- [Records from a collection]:
-----

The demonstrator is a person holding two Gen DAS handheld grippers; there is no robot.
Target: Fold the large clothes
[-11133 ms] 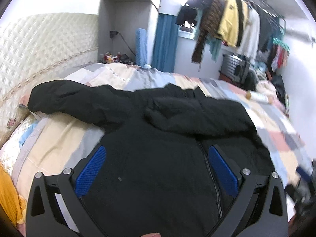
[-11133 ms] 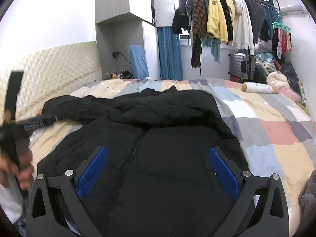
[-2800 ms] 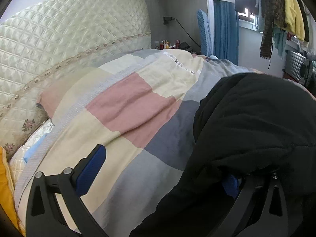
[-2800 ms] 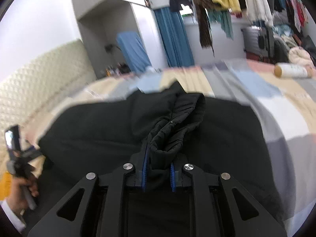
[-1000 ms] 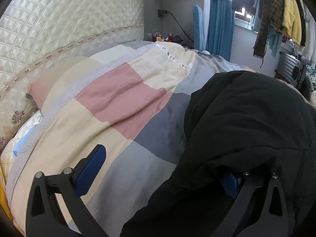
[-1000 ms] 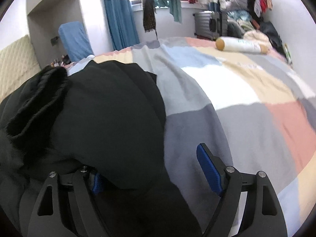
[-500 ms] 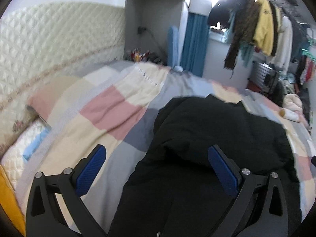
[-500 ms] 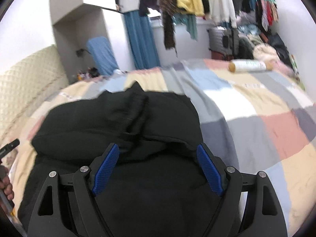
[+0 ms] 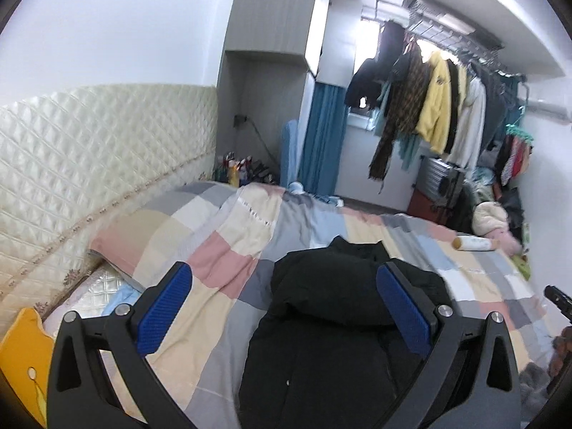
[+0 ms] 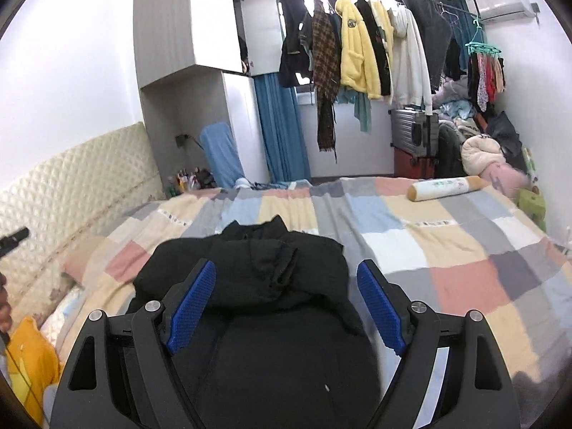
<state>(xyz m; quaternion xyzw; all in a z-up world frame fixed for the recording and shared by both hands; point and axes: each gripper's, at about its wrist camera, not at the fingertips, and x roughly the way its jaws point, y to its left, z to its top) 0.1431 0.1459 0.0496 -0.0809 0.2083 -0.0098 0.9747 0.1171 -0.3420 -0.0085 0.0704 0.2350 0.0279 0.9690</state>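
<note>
A black padded jacket (image 9: 336, 325) lies on the patchwork bed cover (image 9: 221, 268) with both sleeves folded in over its body; it also shows in the right wrist view (image 10: 271, 307). My left gripper (image 9: 286, 307) is open and empty, raised above the jacket's left side. My right gripper (image 10: 286, 304) is open and empty, raised above the jacket's middle. The jacket's near hem is hidden below both views.
A quilted cream headboard (image 9: 89, 164) runs along the left. A cylindrical bolster (image 10: 447, 187) lies at the bed's far right. A rack of hanging clothes (image 10: 364, 46) and a suitcase (image 10: 414, 132) stand beyond the bed. A yellow object (image 10: 28, 364) sits at the lower left.
Both grippers have lifted up and back from the jacket's sides, so the whole folded top of the jacket now shows. The right gripper let go of a sleeve earlier.
</note>
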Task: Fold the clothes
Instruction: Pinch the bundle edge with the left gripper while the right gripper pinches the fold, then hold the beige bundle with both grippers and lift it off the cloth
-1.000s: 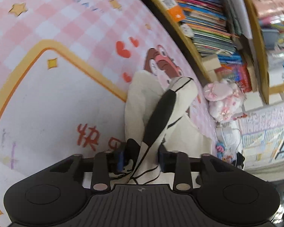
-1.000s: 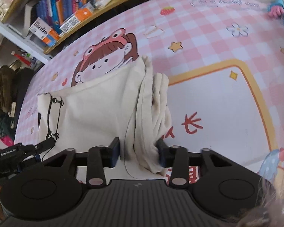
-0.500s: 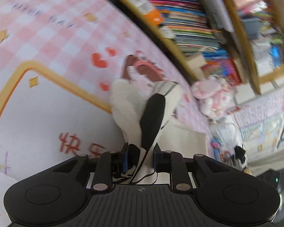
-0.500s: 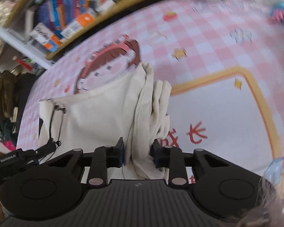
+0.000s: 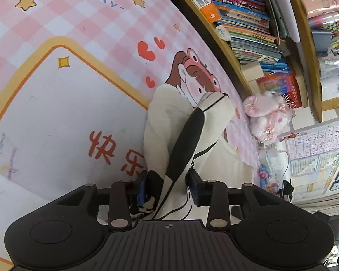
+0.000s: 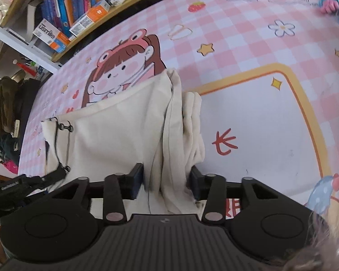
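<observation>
Cream cotton garment with black trim and thin black cords [image 6: 115, 133] lies partly folded on the pink-checked cartoon-print mat [image 6: 248, 45], one side spread flat and the other gathered into a long bunched ridge. In the right wrist view the right gripper [image 6: 167, 181] straddles the near end of that ridge; its jaws are opening, the cloth stands between the blue pads, and a thin gap seems to show at the left pad, though the fisheye edge makes this hard to judge. In the left wrist view the left gripper [image 5: 168, 187] has the garment [image 5: 167, 122] rising up between its fingers, a broad black band running along the fold; these jaws are also opening, cloth between them and apparently no longer pinched. Behind the mat, a wooden bookshelf packed with colourful books [image 5: 244, 20] curves along its far edge, and a pink plush toy [image 5: 266, 115] sits beside the mat's corner.
</observation>
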The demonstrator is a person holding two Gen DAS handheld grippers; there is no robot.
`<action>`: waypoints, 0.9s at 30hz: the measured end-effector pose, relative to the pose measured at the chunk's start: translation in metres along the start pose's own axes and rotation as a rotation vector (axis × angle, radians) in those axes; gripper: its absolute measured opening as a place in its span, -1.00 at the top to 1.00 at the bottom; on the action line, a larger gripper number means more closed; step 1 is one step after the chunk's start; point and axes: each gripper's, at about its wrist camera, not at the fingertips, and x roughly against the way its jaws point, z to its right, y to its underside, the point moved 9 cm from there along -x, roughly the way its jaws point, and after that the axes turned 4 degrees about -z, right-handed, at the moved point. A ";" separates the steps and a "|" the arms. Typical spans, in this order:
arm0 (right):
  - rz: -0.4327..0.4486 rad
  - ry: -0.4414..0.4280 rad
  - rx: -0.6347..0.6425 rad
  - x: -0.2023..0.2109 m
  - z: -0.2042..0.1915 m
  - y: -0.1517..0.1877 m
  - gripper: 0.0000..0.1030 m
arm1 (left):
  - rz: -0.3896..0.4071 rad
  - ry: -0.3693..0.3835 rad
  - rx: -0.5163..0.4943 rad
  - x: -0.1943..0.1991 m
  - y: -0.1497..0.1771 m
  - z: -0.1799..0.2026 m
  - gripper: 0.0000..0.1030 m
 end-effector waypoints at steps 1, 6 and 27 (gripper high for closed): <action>0.001 -0.004 0.005 -0.001 -0.001 0.000 0.09 | 0.003 -0.003 -0.008 -0.001 0.000 0.001 0.25; -0.004 0.015 0.076 -0.006 -0.009 -0.001 0.31 | 0.010 -0.046 -0.072 -0.002 0.003 0.009 0.41; -0.027 -0.038 0.088 -0.006 -0.003 -0.012 0.31 | 0.023 -0.005 0.018 -0.008 0.000 0.006 0.46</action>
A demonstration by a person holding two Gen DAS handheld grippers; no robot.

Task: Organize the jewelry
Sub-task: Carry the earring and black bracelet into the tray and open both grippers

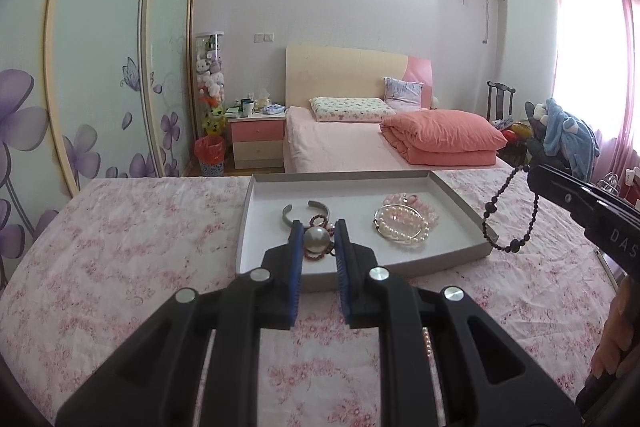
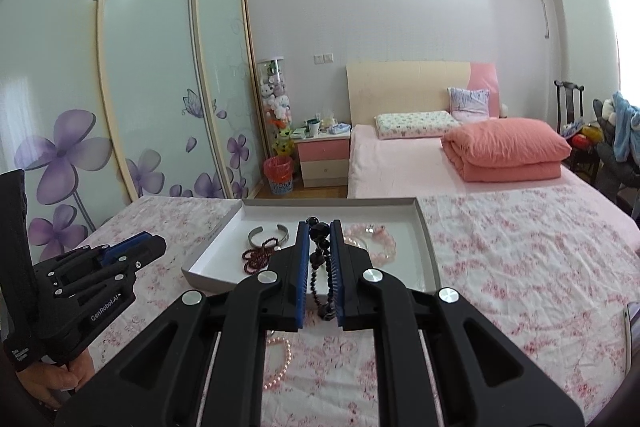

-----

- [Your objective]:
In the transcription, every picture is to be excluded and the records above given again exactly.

- [The answer]:
The demonstrator is a person holding two Gen DAS handheld grippers; there is no robot.
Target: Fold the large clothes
[-11133 ms] 
[-11133 ms] 
[-2800 ms] 
[-2800 ms] 
[-1000 ms] 
[-1000 ms] 
[-500 ms] 
[-500 ms] 
[+0 ms] 
[+0 ms] 
<state>(xyz m; quaternion xyzw; all in a z-up world frame fixed for the recording and shared by both hands; point and axes: each gripper's, at about its wrist camera, not at the fingertips, and x roughly the way its jaws point, y to its left, z to its top) 0.1431 0.1459 0.0496 -0.0809 0.2083 -0.0098 0.9747 0.1171 -0.3420 -0.0085 0.0704 0.2350 0.0279 0.9690</state>
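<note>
A black padded jacket (image 9: 336, 325) lies on the patchwork bed cover (image 9: 221, 268) with both sleeves folded in over its body; it also shows in the right wrist view (image 10: 271, 307). My left gripper (image 9: 286, 307) is open and empty, raised above the jacket's left side. My right gripper (image 10: 286, 304) is open and empty, raised above the jacket's middle. The jacket's near hem is hidden below both views.
A quilted cream headboard (image 9: 89, 164) runs along the left. A cylindrical bolster (image 10: 447, 187) lies at the bed's far right. A rack of hanging clothes (image 10: 364, 46) and a suitcase (image 10: 414, 132) stand beyond the bed. A yellow object (image 10: 28, 364) sits at the lower left.
Both grippers have lifted up and back from the jacket's sides, so the whole folded top of the jacket now shows. The right gripper let go of a sleeve earlier.
</note>
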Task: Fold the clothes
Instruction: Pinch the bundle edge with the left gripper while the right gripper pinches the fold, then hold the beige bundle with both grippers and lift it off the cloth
-1.000s: 
-1.000s: 
-0.500s: 
-0.500s: 
+0.000s: 
+0.000s: 
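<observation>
Cream cotton garment with black trim and thin black cords [image 6: 115, 133] lies partly folded on the pink-checked cartoon-print mat [image 6: 248, 45], one side spread flat and the other gathered into a long bunched ridge. In the right wrist view the right gripper [image 6: 167, 181] straddles the near end of that ridge; its jaws are opening, the cloth stands between the blue pads, and a thin gap seems to show at the left pad, though the fisheye edge makes this hard to judge. In the left wrist view the left gripper [image 5: 168, 187] has the garment [image 5: 167, 122] rising up between its fingers, a broad black band running along the fold; these jaws are also opening, cloth between them and apparently no longer pinched. Behind the mat, a wooden bookshelf packed with colourful books [image 5: 244, 20] curves along its far edge, and a pink plush toy [image 5: 266, 115] sits beside the mat's corner.
</observation>
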The demonstrator is a person holding two Gen DAS handheld grippers; there is no robot.
`<action>`: waypoints, 0.9s at 30hz: the measured end-effector pose, relative to the pose measured at the chunk's start: translation in metres along the start pose's own axes and rotation as a rotation vector (axis × angle, radians) in those axes; gripper: its absolute measured opening as a place in its span, -1.00 at the top to 1.00 at the bottom; on the action line, a larger gripper number means more closed; step 1 is one step after the chunk's start; point and axes: each gripper's, at about its wrist camera, not at the fingertips, and x roughly against the way its jaws point, z to its right, y to its underside, the point moved 9 cm from there along -x, roughly the way its jaws point, and after that the axes turned 4 degrees about -z, right-handed, at the moved point. A ";" separates the steps and a "|" the arms. Typical spans, in this order:
arm0 (right):
  - rz: -0.4327..0.4486 rad
  - ry: -0.4414..0.4280 rad
  - rx: -0.6347..0.6425 rad
  - x: -0.2023..0.2109 m
  - z: -0.2042..0.1915 m
  - y: -0.1517..0.1877 m
  - gripper: 0.0000..0.1030 m
arm1 (left):
  - rz: -0.3896..0.4071 rad
  - ry: -0.3693..0.3835 rad
  - rx: -0.5163..0.4943 rad
  - x: -0.1943..0.1991 m
  - y: -0.1497..0.1771 m
  - z: -0.1799..0.2026 m
  - gripper: 0.0000..0.1030 m
 end-effector waypoints at steps 1, 6 and 27 (gripper high for closed): <action>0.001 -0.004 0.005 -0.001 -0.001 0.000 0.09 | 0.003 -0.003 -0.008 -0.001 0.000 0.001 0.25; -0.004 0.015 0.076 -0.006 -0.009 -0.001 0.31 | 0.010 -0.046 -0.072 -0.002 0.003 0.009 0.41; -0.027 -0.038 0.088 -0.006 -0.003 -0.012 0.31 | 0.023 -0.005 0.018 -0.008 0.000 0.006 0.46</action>
A demonstration by a person holding two Gen DAS handheld grippers; no robot.

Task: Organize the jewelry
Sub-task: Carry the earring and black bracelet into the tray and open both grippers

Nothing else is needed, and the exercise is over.